Special Agent Jennifer Marsh (Diane Lane) works nights in the Portland OR office of the FBI, hunting online criminals with partner Griffen Dowd (Colin Hanks). She works nights not because that's when the pervs come out -- on the 'net they're out 24/7 -- but because her husband died in the line of duty and her 8-year old daughter Annie (Perla Haney-Jardine), watched over by Marsh's mom Stella (Mary Beth Hurt) likes to have mommy walk her to school in the morning. Aw, sweet.

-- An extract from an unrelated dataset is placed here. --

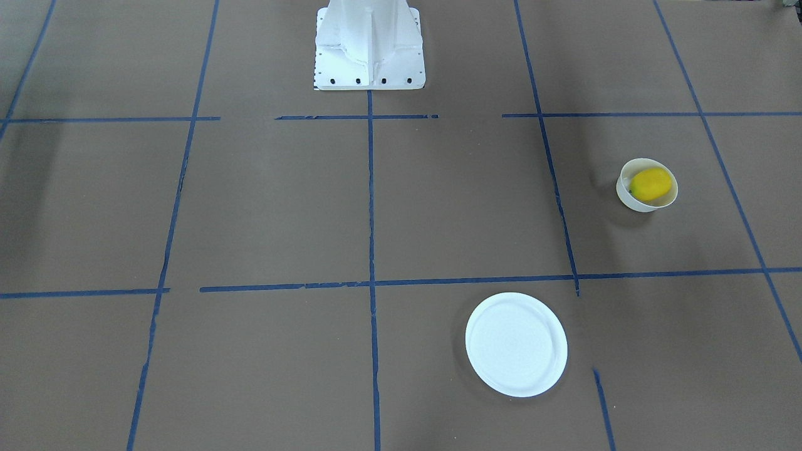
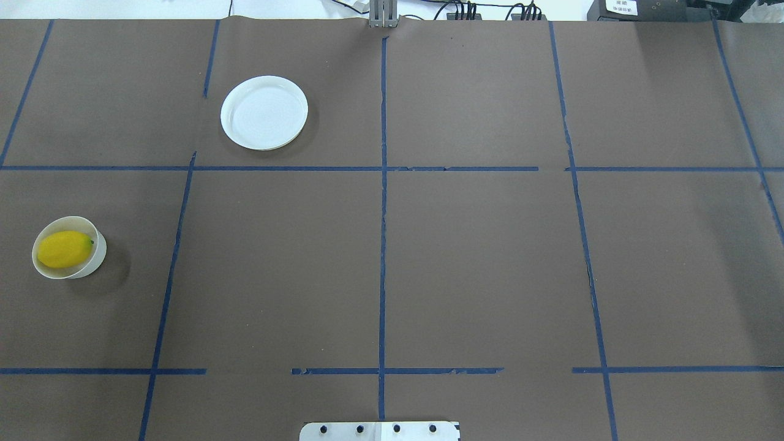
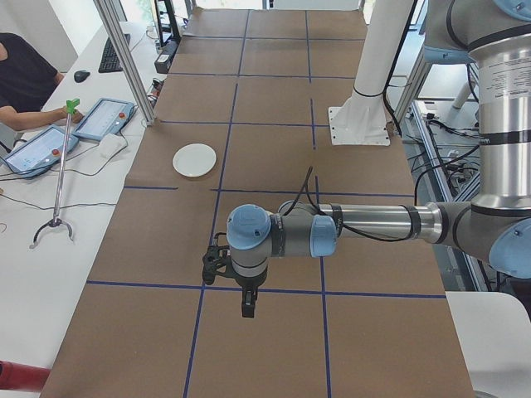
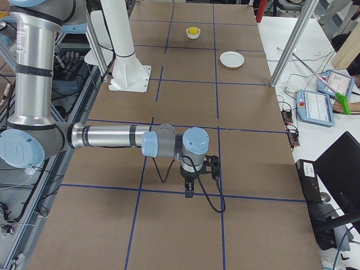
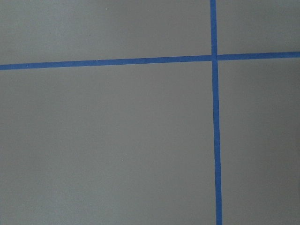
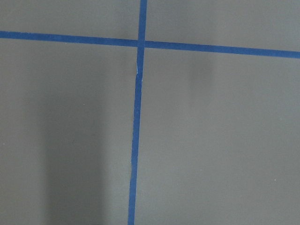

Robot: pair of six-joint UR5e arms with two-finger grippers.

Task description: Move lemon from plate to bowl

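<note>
Lemon [image 2: 64,248] is pictured lying inside the bowl [image 2: 101,252], its dark green tip turned toward the bowl's wall. The bowl is set on the brown-papered table [image 2: 490,257], on the robot's left side. The plate [image 2: 264,113] is seen well apart from the bowl, farther from the robot's base [image 2: 380,430] and nearer the table's middle line. The left gripper [image 3: 214,267] and the right gripper [image 4: 212,166] are caught only in the side views, each held out above the paper. Whether either pincer is released or clenched cannot be told. Crossing blue tape lines [image 5: 213,58] are shown by both wrist cameras.
</note>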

Then something new appears on the computer screens of the FBI perv squad. A new website called killwithme.com whose initial offering lets a starving, kidnapped kitty run across a room to an eagerly awaited dish of cream. Everybody go "awww" at the charitable gesture. One problem, though. To get to the cream the kitty must cross an ultra sticky "humane" rat catching pad. From this point on, all viewers of killwithme.com get to watch the kitty starve to death. Once its dead, the site shuts off. The viewers think it's a gimmick, but they spread the word on message boards and thousands, if not hundreds of thousands, flock to the site to have a look.
That's sorta kinda the point. THe next time the site goes live, the victim is not a cat. It is a human being, bound gagged and with the words "kill with me" cut into his bare chest. Not very deeply but there's an IV drip of heparin, a blood thinner that ensures that the blood keeps flowing from the victims's chest. The more who tune in to the site, the more heparin is released into the IV and the faster the vic bleeds out. As opposed to huge spurting severed arteries, this kind of bleed out is pretty perverse. And so comes the FBI to the rescue, teamed with Portland PD Homicide Detective Eric Box (Billy Burke). Or not. And so the first human dies.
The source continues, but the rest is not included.